Your instructions –
In the listing below, lines with the string "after" are to be counted; the number is the entire reply.

Data provided –
· · ·

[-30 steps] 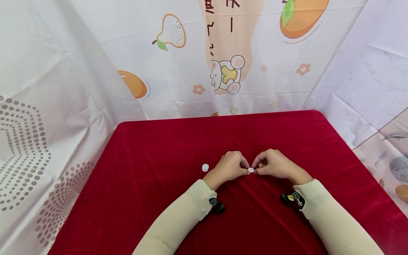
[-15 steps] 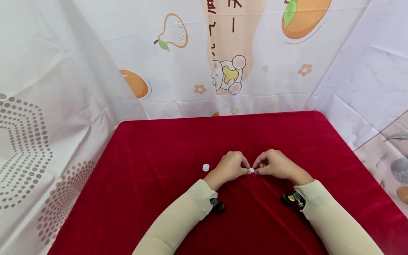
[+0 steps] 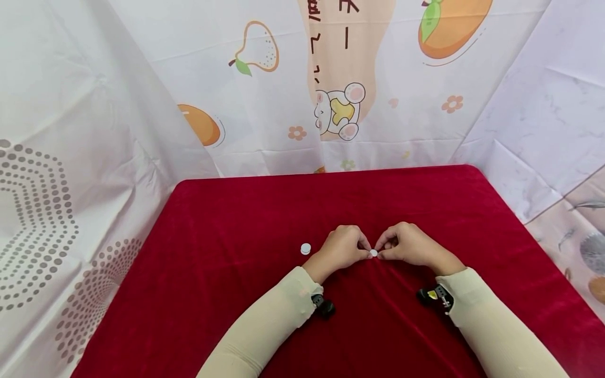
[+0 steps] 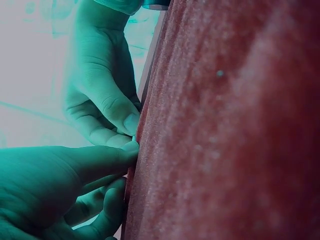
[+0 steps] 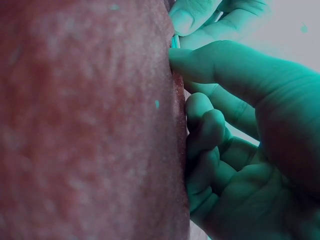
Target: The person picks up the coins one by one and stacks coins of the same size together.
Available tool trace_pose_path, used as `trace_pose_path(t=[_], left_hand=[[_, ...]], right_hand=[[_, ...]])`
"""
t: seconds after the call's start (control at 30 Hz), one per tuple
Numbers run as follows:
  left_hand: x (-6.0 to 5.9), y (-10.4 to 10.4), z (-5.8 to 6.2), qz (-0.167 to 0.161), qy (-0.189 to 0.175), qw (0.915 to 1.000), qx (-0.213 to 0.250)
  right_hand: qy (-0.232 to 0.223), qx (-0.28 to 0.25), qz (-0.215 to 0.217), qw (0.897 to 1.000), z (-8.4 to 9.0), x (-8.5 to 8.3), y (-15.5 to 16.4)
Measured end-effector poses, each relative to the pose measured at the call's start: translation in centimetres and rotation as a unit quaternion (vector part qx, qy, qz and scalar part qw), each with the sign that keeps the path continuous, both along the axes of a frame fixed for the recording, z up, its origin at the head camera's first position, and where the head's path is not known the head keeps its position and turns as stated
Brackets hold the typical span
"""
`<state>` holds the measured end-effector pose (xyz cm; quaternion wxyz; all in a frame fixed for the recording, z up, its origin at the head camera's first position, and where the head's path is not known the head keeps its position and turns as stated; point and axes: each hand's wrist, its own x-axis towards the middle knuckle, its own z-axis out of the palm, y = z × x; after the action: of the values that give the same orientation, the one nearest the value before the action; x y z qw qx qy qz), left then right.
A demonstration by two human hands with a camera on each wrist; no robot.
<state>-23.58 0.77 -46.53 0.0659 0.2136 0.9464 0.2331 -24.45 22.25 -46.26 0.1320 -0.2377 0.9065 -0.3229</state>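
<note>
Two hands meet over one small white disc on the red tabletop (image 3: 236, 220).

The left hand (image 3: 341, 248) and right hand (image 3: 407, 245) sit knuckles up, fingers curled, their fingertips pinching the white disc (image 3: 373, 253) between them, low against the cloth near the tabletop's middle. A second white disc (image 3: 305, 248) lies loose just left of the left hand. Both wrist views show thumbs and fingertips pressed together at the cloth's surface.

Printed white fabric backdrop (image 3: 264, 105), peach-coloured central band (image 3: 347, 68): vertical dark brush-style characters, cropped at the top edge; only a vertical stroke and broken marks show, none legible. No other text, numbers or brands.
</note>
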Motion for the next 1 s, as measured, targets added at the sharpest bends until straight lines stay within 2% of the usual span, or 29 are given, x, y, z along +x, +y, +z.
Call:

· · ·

Expected answer –
2